__Work order__
In the records that follow, find each line with the word "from" and copy it.

__Entries supplied__
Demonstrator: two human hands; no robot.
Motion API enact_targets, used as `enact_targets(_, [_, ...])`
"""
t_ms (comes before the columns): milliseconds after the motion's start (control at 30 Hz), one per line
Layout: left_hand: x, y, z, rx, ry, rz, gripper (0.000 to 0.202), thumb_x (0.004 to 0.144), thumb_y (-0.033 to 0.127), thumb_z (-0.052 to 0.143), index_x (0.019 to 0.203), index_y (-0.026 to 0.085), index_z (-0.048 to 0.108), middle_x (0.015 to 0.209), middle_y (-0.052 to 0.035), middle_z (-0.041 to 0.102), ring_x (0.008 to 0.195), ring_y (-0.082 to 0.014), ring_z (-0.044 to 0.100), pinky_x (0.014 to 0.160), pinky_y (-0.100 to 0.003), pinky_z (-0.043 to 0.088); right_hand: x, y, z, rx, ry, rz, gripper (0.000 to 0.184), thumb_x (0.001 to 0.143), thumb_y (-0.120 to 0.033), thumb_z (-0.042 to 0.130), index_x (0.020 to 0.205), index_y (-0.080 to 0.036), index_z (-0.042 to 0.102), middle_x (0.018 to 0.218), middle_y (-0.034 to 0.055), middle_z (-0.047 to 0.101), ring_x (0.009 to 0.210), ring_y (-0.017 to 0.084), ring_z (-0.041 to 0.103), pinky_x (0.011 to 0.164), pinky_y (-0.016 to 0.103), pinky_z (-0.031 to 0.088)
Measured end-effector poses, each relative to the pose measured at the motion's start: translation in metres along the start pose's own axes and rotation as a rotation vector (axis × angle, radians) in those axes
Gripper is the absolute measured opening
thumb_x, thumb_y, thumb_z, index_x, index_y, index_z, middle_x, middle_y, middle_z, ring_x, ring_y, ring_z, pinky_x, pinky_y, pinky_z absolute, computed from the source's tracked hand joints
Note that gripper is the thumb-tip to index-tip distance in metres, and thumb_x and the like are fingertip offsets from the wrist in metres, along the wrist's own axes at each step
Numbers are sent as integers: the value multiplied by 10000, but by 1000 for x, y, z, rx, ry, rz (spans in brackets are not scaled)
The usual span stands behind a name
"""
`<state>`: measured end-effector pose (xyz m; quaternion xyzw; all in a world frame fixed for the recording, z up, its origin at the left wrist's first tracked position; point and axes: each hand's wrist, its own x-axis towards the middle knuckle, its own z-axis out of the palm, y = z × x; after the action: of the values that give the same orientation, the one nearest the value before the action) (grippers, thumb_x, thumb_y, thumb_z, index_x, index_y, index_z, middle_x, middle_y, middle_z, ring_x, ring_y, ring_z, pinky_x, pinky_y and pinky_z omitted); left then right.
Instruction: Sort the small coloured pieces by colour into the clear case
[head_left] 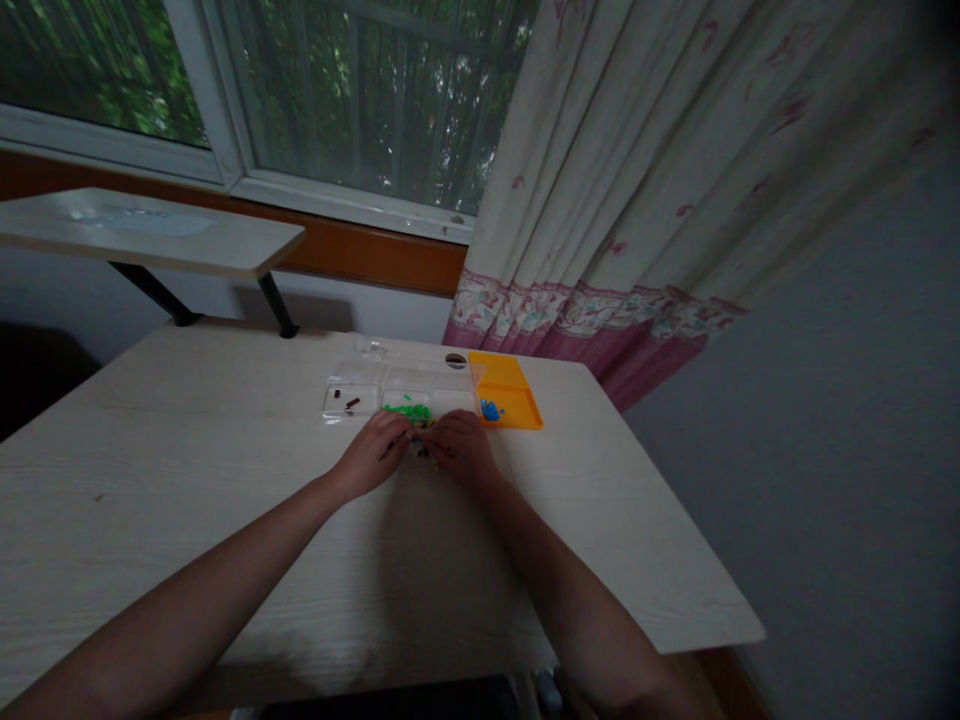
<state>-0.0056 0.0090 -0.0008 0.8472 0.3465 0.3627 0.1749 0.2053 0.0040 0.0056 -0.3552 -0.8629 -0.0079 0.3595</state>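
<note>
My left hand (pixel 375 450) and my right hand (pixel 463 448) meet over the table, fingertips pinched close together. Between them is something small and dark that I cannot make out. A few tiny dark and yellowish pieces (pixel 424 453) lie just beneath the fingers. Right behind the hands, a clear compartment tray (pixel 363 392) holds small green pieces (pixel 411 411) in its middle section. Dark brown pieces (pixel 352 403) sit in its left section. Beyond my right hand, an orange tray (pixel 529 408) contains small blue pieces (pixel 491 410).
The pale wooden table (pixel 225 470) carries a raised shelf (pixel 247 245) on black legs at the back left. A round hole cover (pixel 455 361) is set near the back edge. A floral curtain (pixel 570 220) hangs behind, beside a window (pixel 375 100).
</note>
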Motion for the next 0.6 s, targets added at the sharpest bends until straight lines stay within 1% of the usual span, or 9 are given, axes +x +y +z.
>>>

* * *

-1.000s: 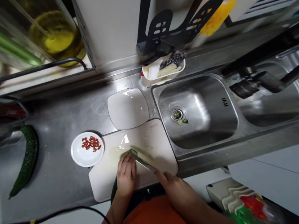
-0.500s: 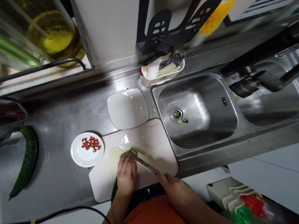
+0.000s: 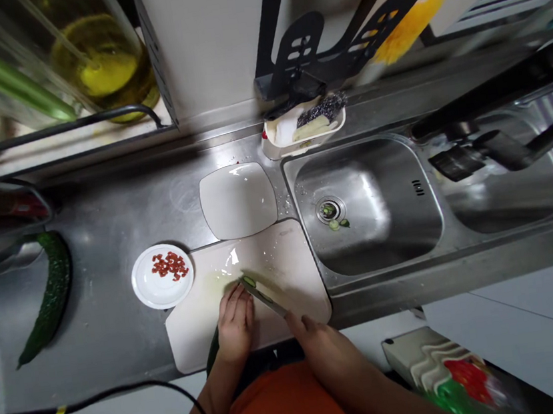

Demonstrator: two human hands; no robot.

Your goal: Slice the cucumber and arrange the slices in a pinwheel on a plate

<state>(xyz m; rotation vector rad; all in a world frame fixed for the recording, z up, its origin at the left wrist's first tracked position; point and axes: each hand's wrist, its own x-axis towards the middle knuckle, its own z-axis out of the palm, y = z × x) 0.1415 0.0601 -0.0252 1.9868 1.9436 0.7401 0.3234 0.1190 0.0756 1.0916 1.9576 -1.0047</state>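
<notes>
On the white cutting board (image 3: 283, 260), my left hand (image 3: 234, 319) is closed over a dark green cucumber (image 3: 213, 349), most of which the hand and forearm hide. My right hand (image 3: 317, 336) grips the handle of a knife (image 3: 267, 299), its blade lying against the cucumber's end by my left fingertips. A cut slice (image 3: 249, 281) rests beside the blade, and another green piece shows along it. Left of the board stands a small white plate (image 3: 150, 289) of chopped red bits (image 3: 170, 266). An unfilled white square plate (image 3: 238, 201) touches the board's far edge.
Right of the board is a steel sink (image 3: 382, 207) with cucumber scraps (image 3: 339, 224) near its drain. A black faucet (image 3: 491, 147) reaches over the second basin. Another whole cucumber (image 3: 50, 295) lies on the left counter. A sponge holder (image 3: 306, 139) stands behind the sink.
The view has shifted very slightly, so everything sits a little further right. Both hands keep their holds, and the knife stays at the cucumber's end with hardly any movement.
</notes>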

__Result below__
thumb_x, thumb_y, thumb_z, index_x, index_y, index_z, middle_x, middle_y, middle_z, ring_x, ring_y, ring_z, pinky_x, pinky_y, pinky_z absolute, computed from the source's tracked hand joints
Note that gripper is the thumb-tip to index-tip distance in metres, and thumb_x and the like are fingertip offsets from the wrist in metres, along the wrist's own axes at each step

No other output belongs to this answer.